Raport o stanie ścieżek rowerowych
W połowie listopada opracowano protokół po przeprowadzeniu przeglądu oznakowania dróg publicznych w Elblągu, ze szczególnym uwzględnienie ścieżek rowerowych. Przeglądu dokonała komisja w składzie: Andrzej Śliwińskii i Robert Woźniak z KMP, urzędnicy miejscy: Małgorzata Iwaniuszczuk, insp. m.in. ds. bezpieczeństwa ruchu drogowego i Marek Kamm, oficer rowerowy. Sporządzono listę 10 ulic, w których zalecono usunięcie utrudnień głównie w zakresie oznakowania, ale też wad technicznych. Wspomniana we wstępie tekstu trasa została ujęta w raporcie. Techniczna uwaga dotyczyła także ul. Fromborskiej.
Od skrzyżowania z ul. Ogólną do końca dzielnicy Bielany obowiązuje zakaz ruchu rowerów, z uwagi na powstanie w pobliżu, kilkanaście lat temu ciągu pieszo-rowerowego. Odcinek nie odpowiada dzisiejszym normom m.in. dlatego, że wspomniany ciąg w znacznej części przebiega poza terenem drogi publicznej. Zalecono oznakowanie trasy dodatkowymi znakami informacyjnymi dot. trasy pieszo-rowerowej. Stwierdzono też przy skrzyżowaniu konieczność umieszczenia znaków zakazu dla rowerów i wyprzedzania.
Inne uwagi
Oznakowania mówiącego o występowaniu ścieżki rowerowej, jej podziale na strefę dla pieszych i cyklistów lub jej połączeniu dla obu uczestników ruchu brakuje jeszcze na ulicach: Ogólnej, S. Wyszyńskiego (oznakowanie mostu przyp. red.) i Robotniczej (kolorystycznie oddzielono ścieżki, ale nie ustawiono znaków).
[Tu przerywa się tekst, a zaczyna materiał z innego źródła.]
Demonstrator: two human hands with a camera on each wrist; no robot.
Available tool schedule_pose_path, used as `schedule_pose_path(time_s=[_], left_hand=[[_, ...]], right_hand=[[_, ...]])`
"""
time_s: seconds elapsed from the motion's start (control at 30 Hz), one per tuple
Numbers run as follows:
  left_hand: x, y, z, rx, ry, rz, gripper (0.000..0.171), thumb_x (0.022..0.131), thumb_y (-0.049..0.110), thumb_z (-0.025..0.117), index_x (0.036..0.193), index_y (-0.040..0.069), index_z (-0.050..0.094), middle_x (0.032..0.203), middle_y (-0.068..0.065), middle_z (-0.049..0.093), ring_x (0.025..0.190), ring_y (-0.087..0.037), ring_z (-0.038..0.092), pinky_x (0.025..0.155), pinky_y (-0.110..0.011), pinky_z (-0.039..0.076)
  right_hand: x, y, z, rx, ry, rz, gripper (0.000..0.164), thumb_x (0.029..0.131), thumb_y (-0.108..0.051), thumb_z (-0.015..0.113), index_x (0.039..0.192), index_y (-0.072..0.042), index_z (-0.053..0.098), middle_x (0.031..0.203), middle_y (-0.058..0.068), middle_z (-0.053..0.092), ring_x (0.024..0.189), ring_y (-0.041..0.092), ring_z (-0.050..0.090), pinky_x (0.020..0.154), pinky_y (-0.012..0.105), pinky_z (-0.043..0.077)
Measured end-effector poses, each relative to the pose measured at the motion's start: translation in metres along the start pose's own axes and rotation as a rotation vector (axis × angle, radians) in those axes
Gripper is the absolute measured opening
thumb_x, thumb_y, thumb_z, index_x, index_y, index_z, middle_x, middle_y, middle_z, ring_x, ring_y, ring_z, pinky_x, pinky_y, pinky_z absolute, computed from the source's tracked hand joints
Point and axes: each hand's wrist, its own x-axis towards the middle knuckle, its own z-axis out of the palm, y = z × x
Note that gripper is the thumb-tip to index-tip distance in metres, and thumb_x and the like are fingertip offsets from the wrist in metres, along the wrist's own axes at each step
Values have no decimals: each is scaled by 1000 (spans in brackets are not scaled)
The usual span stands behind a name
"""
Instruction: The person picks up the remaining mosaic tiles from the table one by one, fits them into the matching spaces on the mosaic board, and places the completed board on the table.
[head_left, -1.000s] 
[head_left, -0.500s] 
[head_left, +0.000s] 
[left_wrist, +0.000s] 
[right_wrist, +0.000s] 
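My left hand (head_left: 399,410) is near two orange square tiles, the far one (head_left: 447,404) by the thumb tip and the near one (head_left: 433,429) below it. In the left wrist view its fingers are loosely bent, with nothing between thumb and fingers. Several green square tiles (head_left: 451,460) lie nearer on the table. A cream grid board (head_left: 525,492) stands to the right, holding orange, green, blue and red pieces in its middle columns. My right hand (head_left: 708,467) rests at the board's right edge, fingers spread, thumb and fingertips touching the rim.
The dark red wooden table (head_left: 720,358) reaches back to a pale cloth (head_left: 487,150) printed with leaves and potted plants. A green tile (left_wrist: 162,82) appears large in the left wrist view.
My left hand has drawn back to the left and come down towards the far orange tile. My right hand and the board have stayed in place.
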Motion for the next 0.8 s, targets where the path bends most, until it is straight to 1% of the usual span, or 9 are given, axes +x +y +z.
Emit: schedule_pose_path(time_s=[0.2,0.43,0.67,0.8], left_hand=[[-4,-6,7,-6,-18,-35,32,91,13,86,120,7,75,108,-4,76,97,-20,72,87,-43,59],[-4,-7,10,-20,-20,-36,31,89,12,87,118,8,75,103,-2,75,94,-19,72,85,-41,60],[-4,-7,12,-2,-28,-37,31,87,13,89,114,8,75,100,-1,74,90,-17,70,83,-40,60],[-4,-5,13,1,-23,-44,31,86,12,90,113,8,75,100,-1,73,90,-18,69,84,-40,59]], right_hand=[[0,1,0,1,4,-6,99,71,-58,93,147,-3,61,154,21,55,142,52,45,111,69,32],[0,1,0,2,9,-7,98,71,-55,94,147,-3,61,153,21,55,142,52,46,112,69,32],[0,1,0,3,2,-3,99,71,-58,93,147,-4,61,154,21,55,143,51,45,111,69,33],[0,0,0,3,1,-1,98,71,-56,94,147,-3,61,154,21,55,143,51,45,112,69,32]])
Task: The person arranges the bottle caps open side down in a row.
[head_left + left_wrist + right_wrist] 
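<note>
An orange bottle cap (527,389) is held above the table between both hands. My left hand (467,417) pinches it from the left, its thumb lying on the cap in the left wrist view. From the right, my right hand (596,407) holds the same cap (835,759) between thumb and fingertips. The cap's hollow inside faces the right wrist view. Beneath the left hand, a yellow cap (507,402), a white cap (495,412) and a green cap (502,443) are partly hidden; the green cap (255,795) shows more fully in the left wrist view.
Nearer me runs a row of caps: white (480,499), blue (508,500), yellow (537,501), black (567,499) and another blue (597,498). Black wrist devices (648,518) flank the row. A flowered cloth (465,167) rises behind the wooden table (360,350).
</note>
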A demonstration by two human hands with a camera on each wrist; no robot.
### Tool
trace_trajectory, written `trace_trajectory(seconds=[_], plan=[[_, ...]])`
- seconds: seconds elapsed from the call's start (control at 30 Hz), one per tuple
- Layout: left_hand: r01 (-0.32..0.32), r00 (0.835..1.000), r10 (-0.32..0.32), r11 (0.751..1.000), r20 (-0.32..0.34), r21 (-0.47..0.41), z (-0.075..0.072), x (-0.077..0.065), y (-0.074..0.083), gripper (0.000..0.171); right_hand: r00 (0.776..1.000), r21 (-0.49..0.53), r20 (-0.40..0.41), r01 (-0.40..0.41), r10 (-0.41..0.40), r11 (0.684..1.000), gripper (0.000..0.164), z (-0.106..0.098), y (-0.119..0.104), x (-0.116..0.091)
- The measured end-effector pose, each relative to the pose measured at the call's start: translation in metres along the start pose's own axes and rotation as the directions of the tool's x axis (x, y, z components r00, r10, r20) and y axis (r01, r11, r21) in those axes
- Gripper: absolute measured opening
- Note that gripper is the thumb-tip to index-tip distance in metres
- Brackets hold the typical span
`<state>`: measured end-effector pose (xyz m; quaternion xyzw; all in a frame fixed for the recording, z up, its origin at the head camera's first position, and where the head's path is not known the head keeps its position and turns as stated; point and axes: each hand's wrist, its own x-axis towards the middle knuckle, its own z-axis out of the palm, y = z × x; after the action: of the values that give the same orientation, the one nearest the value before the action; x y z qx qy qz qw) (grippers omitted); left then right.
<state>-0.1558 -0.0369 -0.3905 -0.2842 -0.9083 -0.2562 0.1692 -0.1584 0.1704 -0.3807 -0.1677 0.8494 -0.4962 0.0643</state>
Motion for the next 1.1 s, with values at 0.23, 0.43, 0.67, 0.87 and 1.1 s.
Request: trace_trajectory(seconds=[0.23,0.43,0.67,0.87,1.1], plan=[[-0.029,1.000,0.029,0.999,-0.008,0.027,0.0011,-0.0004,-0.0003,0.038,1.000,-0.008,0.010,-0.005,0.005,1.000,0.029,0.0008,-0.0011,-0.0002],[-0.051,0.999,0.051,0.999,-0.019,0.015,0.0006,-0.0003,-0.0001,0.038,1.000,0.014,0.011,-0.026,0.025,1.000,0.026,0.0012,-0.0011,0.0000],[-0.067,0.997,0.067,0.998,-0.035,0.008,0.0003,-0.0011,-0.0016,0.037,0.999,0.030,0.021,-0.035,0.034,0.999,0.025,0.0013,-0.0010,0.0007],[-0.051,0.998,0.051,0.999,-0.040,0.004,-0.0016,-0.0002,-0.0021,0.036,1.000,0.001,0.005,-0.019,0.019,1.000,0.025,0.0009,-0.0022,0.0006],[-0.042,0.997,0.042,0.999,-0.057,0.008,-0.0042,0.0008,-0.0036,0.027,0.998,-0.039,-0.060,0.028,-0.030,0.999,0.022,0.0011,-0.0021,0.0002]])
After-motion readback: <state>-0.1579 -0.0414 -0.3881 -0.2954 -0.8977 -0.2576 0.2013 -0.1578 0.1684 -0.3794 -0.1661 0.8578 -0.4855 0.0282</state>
Pewien problem odnotowano na Modrzewinie. Chodzi o konieczność montażu znaku informacyjnego – skrzyżowanie ze skrętem w prawo oraz o wymianę tarcz znaku ostrzegającego o drodze z pierwszeństwem przy ul. Jana Pawła II. Oprócz tego na Modrzewinie przy ul. Czuchnowskiego (zresztą jeszcze w połowie listopada była mocno zanieczyszczona z powodu prac budowlanych – zarówno jezdnia, jak i ścieżka), departament planuje sprawdzenie legalności robót i oznakowania.
Nowe znaki pojawią się przy ul. Brzeskiej do kwietnia 2015 r. W raporcie wzięto pod uwagę też drobne zmiany dotyczące oznakowania: usunięcia niepotrzebnych znaków pionowych i poziomych, dopilnowania stanu znaków przy ulicach: Dolnej, Stoczniowej i Kopernika.